Cantando bajo las balas llega al Teatre Apolo de Barcelona del 29 de septiembre al 4 de octubre de 2026 con una premisa tan incómoda como sugerente: tomar la figura del general Millán Astray y convertirla en materia de teatro satírico. No se trata de una mirada tibia ni de una reconstrucción solemne, sino de una obra que entra de lleno en el terreno de la ironía, del exceso y de la caricatura política para retratar a un personaje que se presenta a sí mismo como héroe, mártir y salvador de la patria.
Firmada por Antonio Álamo y dirigida por Asier Andueza, la propuesta se apoya en una interpretación de Ane Gabarain, ganadora de un Goya y nominada a un Emmy Internacional. Ese dato no es menor: la pieza reclama una actriz con presencia, instinto para el matiz y capacidad para sostener un texto que juega con la provocación y con la palabra como arma escénica. ¿Qué ocurre cuando la historia se cuenta desde la fanfarronería del propio protagonista? La obra responde con una mezcla de mordacidad, teatro político y una mirada afilada sobre la construcción del mito.
El planteamiento es directo y tiene filo. Entre consignas, heridas de guerra y una retórica de cruzada, Millán Astray se narra a sí mismo como un hombre entregado a la causa nacional. La sátira, precisamente, nace de ahí: de escuchar cómo se justifica, cómo se engrandece y cómo intenta convertir la violencia en épica. Y esa estrategia dramática, lejos de suavizar el retrato, lo vuelve más incómodo y más revelador.

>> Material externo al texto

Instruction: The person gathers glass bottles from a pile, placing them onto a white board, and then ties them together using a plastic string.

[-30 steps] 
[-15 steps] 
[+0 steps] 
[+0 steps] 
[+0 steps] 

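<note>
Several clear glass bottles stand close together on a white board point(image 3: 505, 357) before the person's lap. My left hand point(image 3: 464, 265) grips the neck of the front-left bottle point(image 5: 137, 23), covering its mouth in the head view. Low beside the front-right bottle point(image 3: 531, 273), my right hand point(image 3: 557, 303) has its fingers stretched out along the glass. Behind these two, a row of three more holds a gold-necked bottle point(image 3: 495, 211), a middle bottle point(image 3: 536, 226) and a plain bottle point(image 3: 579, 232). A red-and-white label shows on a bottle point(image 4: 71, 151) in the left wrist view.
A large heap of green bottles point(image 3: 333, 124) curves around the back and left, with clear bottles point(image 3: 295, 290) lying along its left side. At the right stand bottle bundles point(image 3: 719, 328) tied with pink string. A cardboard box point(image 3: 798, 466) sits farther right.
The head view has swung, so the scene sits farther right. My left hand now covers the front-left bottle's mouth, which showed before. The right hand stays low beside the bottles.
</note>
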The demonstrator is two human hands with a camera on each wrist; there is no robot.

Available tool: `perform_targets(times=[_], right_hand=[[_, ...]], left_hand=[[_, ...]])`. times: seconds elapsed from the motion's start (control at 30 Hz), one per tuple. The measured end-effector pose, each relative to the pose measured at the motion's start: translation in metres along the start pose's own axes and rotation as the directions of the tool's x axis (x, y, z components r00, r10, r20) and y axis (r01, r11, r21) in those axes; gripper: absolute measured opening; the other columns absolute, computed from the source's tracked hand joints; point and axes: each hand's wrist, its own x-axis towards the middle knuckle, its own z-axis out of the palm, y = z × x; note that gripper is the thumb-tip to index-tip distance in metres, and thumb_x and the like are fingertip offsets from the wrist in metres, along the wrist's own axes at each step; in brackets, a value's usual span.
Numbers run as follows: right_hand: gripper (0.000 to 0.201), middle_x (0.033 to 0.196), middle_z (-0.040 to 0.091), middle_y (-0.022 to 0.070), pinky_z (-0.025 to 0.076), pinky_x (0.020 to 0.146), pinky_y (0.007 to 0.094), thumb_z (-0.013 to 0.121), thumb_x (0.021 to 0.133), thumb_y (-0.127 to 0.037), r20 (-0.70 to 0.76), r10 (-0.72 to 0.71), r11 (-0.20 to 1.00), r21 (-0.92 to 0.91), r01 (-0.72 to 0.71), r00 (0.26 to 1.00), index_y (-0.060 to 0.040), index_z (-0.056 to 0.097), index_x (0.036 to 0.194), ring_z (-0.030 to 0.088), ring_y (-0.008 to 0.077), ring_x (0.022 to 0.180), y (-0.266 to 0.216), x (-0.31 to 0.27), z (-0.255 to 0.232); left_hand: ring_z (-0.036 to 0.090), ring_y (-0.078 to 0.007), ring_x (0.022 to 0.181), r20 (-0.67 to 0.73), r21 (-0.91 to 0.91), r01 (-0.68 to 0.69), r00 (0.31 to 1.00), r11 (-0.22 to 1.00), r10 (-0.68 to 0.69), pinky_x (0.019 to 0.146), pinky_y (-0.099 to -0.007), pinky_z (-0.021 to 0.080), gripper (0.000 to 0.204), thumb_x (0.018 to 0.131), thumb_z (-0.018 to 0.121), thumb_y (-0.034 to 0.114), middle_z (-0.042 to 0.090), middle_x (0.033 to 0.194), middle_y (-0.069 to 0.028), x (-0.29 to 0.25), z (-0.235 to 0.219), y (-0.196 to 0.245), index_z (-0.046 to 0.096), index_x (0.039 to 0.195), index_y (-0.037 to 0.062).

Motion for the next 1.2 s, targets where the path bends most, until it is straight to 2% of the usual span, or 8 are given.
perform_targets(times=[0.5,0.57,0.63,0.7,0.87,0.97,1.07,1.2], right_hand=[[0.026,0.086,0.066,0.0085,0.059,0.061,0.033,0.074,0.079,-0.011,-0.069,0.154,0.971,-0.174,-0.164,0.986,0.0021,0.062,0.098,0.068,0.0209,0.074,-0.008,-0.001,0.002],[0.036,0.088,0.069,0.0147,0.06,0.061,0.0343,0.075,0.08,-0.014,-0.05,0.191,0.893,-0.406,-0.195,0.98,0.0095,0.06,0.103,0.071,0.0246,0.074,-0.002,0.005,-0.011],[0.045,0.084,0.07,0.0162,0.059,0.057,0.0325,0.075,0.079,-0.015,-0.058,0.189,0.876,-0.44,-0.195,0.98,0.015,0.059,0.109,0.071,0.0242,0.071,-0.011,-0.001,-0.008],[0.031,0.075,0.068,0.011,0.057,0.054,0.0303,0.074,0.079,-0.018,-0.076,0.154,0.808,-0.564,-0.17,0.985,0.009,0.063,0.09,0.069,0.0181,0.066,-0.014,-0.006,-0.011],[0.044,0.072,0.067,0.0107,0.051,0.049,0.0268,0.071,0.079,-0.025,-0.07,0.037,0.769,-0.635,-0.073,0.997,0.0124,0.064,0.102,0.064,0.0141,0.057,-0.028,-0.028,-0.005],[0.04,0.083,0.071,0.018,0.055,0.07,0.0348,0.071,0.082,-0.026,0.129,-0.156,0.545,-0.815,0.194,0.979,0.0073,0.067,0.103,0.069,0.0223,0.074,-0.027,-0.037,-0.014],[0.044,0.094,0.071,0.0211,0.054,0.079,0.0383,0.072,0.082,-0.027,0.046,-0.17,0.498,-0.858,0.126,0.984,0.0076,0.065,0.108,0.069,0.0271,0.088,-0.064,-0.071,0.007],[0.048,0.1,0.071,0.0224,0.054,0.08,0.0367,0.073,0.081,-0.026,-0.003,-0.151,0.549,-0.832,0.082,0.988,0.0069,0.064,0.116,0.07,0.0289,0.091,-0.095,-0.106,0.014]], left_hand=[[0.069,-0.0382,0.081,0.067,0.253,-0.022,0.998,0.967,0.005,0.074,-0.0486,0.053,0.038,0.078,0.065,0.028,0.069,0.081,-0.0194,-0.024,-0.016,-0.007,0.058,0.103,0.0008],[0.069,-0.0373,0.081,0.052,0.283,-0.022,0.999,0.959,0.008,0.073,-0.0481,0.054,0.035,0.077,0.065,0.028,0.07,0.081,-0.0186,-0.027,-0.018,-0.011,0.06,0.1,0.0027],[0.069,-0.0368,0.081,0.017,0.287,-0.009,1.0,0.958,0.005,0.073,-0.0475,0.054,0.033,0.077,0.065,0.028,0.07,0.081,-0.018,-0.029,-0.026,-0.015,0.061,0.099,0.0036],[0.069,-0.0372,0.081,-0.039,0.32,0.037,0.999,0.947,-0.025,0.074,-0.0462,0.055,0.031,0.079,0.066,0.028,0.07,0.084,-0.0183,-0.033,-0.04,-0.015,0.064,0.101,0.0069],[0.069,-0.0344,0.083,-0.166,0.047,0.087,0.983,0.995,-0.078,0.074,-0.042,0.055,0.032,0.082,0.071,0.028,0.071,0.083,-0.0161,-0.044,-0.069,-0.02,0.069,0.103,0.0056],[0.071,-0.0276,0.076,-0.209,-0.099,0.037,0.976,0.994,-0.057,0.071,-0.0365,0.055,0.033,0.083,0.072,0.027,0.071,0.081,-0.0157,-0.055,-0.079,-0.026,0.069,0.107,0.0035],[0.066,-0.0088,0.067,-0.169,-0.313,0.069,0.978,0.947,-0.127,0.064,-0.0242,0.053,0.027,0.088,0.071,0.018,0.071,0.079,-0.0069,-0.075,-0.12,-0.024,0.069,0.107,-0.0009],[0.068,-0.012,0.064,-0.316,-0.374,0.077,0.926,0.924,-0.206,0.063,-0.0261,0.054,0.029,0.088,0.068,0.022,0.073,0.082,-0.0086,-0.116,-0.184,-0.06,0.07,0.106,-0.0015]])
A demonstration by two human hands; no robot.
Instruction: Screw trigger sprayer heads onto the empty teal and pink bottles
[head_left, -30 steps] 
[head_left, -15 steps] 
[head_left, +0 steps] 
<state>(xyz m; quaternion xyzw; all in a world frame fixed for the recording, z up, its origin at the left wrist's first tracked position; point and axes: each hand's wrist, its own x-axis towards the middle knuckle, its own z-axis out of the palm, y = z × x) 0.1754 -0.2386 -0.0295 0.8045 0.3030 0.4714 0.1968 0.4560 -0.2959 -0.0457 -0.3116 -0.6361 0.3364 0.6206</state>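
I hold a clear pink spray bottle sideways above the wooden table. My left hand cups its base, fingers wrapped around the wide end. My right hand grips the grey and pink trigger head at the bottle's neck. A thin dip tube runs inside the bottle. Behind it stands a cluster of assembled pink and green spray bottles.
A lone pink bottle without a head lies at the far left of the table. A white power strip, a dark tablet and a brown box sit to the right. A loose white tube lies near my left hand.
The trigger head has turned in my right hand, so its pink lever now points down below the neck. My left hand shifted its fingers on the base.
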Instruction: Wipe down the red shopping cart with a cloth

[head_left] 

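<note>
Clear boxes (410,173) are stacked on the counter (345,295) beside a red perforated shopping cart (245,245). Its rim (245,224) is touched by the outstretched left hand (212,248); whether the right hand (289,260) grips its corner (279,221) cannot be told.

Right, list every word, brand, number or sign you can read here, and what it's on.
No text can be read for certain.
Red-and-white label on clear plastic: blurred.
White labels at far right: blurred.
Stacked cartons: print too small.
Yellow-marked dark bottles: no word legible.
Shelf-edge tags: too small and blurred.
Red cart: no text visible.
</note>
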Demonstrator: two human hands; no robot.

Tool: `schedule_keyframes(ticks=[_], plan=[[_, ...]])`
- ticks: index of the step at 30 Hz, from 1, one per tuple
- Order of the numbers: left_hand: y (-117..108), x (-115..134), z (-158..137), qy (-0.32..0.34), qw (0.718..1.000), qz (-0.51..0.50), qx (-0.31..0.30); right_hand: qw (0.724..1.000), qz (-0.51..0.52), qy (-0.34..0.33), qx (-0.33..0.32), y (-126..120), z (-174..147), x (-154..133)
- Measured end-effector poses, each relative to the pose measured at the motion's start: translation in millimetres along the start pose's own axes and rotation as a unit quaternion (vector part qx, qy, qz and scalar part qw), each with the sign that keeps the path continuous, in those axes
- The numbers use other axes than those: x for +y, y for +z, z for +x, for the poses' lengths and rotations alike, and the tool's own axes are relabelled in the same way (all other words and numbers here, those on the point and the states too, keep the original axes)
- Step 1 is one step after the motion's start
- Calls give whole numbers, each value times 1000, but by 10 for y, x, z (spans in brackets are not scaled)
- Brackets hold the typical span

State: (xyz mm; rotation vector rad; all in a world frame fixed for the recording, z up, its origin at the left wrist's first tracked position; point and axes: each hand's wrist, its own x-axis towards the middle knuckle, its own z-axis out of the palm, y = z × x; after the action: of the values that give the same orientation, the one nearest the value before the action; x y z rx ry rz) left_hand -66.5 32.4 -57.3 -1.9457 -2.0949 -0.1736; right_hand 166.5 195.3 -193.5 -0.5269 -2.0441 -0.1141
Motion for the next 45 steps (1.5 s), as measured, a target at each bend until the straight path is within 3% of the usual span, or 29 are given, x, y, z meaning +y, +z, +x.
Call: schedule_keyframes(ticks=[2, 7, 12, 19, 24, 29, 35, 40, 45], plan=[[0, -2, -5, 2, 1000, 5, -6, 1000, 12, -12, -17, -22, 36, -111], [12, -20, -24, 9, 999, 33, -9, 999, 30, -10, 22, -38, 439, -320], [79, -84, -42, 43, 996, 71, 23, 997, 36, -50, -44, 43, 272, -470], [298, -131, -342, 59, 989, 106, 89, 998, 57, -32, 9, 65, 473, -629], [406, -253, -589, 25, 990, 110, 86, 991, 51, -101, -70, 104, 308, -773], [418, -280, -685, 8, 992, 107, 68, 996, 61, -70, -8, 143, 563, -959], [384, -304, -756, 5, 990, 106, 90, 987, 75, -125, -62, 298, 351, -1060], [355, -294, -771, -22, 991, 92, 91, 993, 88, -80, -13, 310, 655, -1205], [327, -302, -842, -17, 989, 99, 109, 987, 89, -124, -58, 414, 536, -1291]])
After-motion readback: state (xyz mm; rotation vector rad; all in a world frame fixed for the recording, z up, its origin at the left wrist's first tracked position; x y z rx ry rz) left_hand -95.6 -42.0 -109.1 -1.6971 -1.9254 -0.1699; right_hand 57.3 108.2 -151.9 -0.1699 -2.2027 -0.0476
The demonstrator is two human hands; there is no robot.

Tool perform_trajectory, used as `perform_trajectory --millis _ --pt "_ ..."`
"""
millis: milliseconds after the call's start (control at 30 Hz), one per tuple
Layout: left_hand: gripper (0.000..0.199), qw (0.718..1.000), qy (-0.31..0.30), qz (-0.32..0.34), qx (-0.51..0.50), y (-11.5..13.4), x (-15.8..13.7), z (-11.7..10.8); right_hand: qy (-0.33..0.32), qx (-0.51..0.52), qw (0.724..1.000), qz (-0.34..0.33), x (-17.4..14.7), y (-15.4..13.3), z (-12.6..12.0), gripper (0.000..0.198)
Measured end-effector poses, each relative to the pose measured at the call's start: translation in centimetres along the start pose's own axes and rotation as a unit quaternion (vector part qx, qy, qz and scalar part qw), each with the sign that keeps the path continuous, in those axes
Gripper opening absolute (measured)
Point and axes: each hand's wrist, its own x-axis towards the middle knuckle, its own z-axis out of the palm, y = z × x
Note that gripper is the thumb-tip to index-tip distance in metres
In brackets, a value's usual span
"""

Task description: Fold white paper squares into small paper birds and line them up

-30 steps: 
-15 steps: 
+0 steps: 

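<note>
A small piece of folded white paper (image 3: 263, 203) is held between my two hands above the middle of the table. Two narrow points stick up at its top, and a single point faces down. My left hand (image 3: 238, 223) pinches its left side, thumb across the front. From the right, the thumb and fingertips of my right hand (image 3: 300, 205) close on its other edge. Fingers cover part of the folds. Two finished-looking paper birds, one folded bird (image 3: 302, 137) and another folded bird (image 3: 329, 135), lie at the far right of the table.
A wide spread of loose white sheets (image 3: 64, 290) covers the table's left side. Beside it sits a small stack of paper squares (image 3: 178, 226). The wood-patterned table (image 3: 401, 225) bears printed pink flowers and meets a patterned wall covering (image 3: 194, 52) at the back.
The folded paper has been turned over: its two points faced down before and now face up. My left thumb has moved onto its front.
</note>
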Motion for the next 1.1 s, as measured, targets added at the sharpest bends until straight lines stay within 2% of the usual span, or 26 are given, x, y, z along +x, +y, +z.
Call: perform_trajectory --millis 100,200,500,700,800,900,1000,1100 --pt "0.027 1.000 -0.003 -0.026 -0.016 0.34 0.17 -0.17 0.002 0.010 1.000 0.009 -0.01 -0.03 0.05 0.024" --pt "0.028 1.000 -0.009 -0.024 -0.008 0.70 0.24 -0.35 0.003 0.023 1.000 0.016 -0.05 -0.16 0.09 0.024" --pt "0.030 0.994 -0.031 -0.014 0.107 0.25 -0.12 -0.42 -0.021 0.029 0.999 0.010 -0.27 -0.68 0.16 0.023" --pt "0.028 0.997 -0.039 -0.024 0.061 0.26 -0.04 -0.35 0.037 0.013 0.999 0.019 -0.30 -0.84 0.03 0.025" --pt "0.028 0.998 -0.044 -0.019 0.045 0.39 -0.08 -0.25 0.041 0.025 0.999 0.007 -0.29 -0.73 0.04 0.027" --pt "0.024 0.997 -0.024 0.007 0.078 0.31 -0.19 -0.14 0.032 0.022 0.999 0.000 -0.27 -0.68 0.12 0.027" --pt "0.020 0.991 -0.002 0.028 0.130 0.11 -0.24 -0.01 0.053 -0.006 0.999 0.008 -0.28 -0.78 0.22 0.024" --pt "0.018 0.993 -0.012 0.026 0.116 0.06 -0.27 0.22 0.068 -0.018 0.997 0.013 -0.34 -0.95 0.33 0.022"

Un personaje histórico llevado al límite
La obra se adentra en la figura del fundador de la Legión Española desde una perspectiva que no busca la neutralidad, sino la confrontación. Millán Astray aparece descrito como megalómano, narcisista y belicoso, tres rasgos que la pieza utiliza para construir una sátira en primera persona. El efecto es claro: el personaje se exhibe a sí mismo mientras el espectador percibe, detrás de cada frase, el abismo entre la autopercepción grandiosa y la realidad histórica.
Ese contraste alcanza uno de sus puntos más reconocibles en el episodio del 12 de octubre de 1936, en el paraninfo de la Universidad de Salamanca, cuando se cruza con Unamuno. La obra recupera ese momento desde el pulso dialéctico y el choque de ideas, con la célebre réplica «Venceréis pero no convenceréis» como detonante de una escena cargada de tensión. A partir de ahí, el texto trabaja el enfrentamiento entre la retórica militarista y la palabra crítica, entre el culto a la muerte y la defensa de la inteligencia.
La pieza no se limita a recordar un episodio histórico. Lo utiliza para poner en cuestión la forma en que ciertos discursos se adornan de heroísmo mientras esconden violencia, intolerancia y desprecio por el pensamiento. Ahí reside una de las claves del interés de la obra: no se queda en la anécdota biográfica, sino que convierte a su protagonista en un espejo deformante de una época y de una mentalidad política.
Antonio Álamo y una escritura que no afloja
En el centro de Cantando bajo las balas está el texto de Antonio Álamo, que apuesta por una estructura verbal incisiva, muy atenta al tono y al subtexto. La obra se apoya en la primera persona para dar la palabra a quien normalmente aparece filtrado por la historiografía, el juicio moral o la memoria colectiva. Ese giro no busca absolver al personaje, sino exponerlo con sus propias armas, dejar que se explique y que, al hacerlo, se retrate.
Álamo construye así una sátira que combina el gesto grotesco con la lucidez política. La risa nace de la desmesura, pero no se queda en la superficie. Cada frase parece empujar al espectador a leer entre líneas, a reconocer la lógica de la propaganda, la exaltación de la violencia y el narcisismo del poder. ¿No es precisamente ahí donde el teatro encuentra su materia más incómoda, cuando obliga a mirar de frente aquello que la memoria preferiría simplificar?
La obra también juega con el tono de arenga, con esa manera de hablar que pretende imponer una verdad absoluta. Pero, al estar puesta en boca del propio Millán Astray, la grandilocuencia se vuelve contra él. El resultado es una pieza que no necesita subrayados porque confía en la fricción entre discurso y realidad. Y esa confianza en la palabra, en su capacidad para revelar y deformar al mismo tiempo, es uno de los mayores aciertos del montaje.